# Taking pictures of a toddler in front of Christmas tree. Help??



## MissK (Dec 5, 2012)

Hey everyone. I am hoping someone can tell me what settings to use on my Sony a65 to take GREAT pictures of my toddler in front of our Christmas Tree to use for Christmas cards. I have had the camera for a year. I can take pretty good pictures in manual mode outside, but indoors is a different story. PLEASE HELP!!! Also, I am still learning photography lingo so please dumb down responses


----------



## Pallycow (Dec 5, 2012)

There are no magic "settings" which is why you have no replies.  Settings you would use are all light dependent and objective dependent.  Only you can assess your light and desires onsite, we can't.  We have no clue about your lighting arrangements, setup, flash, no flash.  Etc etc etc.  

My advice would be to practice beforehand and see what each settings do and learn why.  When shoot time comes, you will know what to use based on your needs.


----------



## Mully (Dec 5, 2012)

Light the room and have fun with it then you are not tripped up with your lighting


----------



## Tony S (Dec 5, 2012)

Unless you have lighting to add to the scene, get light on the toddler's face somehow so it about 1-2 stops brighter than the lighted tree.  If you light the toddler and the tree equally, the lights and the tree get washed out.  Having the exposure properly set on the toddler and a little underexposed for the tree will highlight the subject, but leave the background intact for the setting.

  Otherwise , go AV mode to control your dof and bracket exposures looking for something that works out.


----------



## Luke345678 (Dec 5, 2012)

Mess with you aperature, ISO and shutterspeed. Find what YOU like.


----------



## KmH (Dec 6, 2012)

To get the child and the Christmas tree in focus you will need to use a small enough lens aperture that gives you sufficient depth of field. How small the aperture needs to be will depend on the point of focus distance.

For example, if you want the entire child/Christmas in the shot your point of focus will be further from the camera than if the child and only the lower part of the tree is in the shot.

By using a small enough aperture to get sufficient DoF, your problem is likely going to be that there is not enough light to allow your shutter speed to be fast enough to prevent camera shake or motion blur.

You can compensate for a slow shutter speed by cranking up the ISO setting. A noisy photo is better than a blurry photo.

The ideal solution is to use strobed light (flash). But using strobed light adds a level of complexity which also means a learning curve for you. Of course you could just use your camera's built in flash, and by trial and error likely produce an acceptable strobed light shot.


----------



## JackandSally (Dec 6, 2012)

I don't know about you, but my toddler has no desire to sit in front of the Christmas tree so I can take photos.  As much as I want those "magical" shots that everyone seems to be putting out there.... I will wait until my toddler is a little older.  

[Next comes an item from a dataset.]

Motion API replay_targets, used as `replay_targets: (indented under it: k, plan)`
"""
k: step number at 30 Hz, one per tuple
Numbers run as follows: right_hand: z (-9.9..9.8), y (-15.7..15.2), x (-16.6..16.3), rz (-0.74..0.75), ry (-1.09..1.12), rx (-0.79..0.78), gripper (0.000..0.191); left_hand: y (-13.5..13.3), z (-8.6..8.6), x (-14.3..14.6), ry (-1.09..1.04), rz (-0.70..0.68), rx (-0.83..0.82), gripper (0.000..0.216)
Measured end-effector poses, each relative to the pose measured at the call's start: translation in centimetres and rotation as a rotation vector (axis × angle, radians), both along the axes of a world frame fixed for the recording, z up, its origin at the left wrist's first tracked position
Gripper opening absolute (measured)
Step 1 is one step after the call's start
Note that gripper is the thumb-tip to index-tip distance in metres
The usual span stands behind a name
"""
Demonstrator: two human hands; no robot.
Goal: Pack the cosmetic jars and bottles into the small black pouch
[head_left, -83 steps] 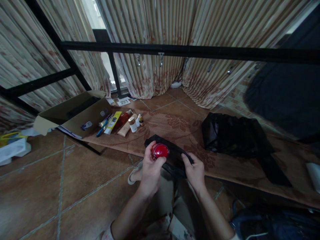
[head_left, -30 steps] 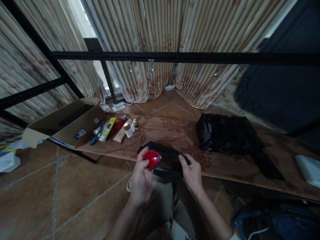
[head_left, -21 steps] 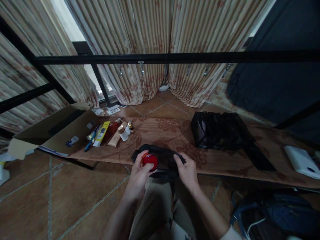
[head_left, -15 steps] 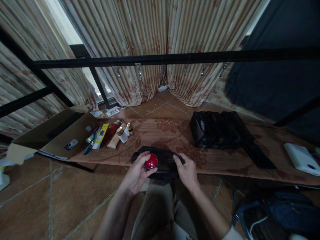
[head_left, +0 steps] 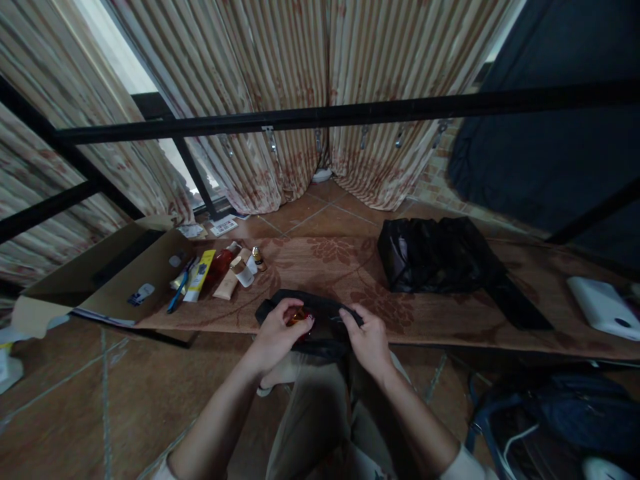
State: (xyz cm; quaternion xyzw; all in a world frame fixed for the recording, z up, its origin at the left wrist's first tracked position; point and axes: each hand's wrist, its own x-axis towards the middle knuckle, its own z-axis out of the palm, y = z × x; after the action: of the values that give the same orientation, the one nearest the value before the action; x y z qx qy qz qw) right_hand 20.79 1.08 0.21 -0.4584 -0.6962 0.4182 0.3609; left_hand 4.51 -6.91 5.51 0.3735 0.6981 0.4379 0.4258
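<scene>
My left hand (head_left: 274, 339) is closed around a red round object (head_left: 299, 316) with a glossy amber side, largely covered by my fingers. That hand is at the mouth of a black pouch (head_left: 327, 329), held above my lap at the bench's front edge. My right hand (head_left: 369, 337) pinches the pouch's right rim between thumb and fingers, keeping the mouth spread. The inside of the pouch is dark, and I cannot make out its contents.
On the carpeted bench (head_left: 310, 267) lie a yellow tube (head_left: 202, 272), a gold-capped bottle (head_left: 241, 272) and other toiletries. A cardboard box (head_left: 135, 280) stands left. A black mesh bag (head_left: 435, 257) and a white device (head_left: 603, 307) sit right; a blue backpack (head_left: 575, 417) is below.
My left hand has turned over and lowered the red object into the pouch's mouth, so its domed red face no longer shows. My right hand still grips the rim.
</scene>
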Motion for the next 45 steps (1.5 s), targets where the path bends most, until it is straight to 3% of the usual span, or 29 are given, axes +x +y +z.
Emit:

With that said, search this forum about various topics.  There's tons of information on exposure, even indoors.  I actually just searched "Christmas tree lighting" the other day and it brought up a TON of topics that helped me to nail down getting the best Christmas tree shot.  One day, when I get them without a toddlers foot, a dogs tail or an infants fingers coming through the frame, I'll actually post them.


----------



## pbladh (Dec 6, 2012)

Tony S said:


> Unless you have lighting to add to the scene, get light on the toddler's face somehow so it about 1-2 stops brighter than the lighted tree.



How do you measure that?


----------



## KmH (Dec 6, 2012)

With a handheld incident/flash light meter, or the camera's built-in reflected light meter if a constant light is used.


----------



## pbladh (Dec 6, 2012)

KmH said:


> With a handheld incident/flash light meter, or the camera's built-in reflected light meter if a constant light is used.



I've got "focal length index" on the display of my Sony nex-5n, which varies between -2.0 and 2.0. Seems like it's happy (not flashing) when that value is zero, which usually can be accomplished by either manipulating shutter speed or aperture. Does "focal length index" relate to the f/stops in a useful way (ie can I use that instead)?

Thanks


----------



## TCampbell (Dec 6, 2012)

I'd use a large aperture, and rather than put the child immediately in front of the tree, I'd put quite a distance between the child and the tree.  (as a general guideline, I almost never put a subject immediately in front of any background... I want a LOT of space.  I make exceptions to this, but more often I find a background looks better if it's "in the background" and not immediately behind the subject.

Here's an example:




Holiday Bokeh by Tim Campbell1, on Flickr

Ok, it's not a child (but that shouldn't matter).  This shot was taken with a 70mm focal length at f/2.8 and there's at least 10' (probably closer to 15') between my subject and the tree.  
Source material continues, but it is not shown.